• **YOUR OBJECTIVE**
Below is a listing. Quote from it, exactly, the lines from the one containing "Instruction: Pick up" down to the one containing "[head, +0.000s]", both ends included, and nothing else.

------------------------------------------------

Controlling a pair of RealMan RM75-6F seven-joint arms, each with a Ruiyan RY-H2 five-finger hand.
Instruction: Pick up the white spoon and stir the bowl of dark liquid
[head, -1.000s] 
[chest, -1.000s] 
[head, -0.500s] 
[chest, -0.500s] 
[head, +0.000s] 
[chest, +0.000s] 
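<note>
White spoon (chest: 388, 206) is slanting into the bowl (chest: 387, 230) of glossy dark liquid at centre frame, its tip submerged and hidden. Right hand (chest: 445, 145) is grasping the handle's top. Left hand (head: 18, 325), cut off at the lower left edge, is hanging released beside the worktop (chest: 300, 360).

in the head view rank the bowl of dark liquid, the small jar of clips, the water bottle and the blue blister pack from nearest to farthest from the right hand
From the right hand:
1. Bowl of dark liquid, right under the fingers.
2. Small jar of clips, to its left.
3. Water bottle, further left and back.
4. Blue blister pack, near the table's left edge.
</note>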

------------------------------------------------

• **TASK ANSWER**
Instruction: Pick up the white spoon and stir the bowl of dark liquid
[head, -1.000s] 
[chest, -1.000s] 
[head, -0.500s] 
[chest, -0.500s] 
[head, +0.000s] 

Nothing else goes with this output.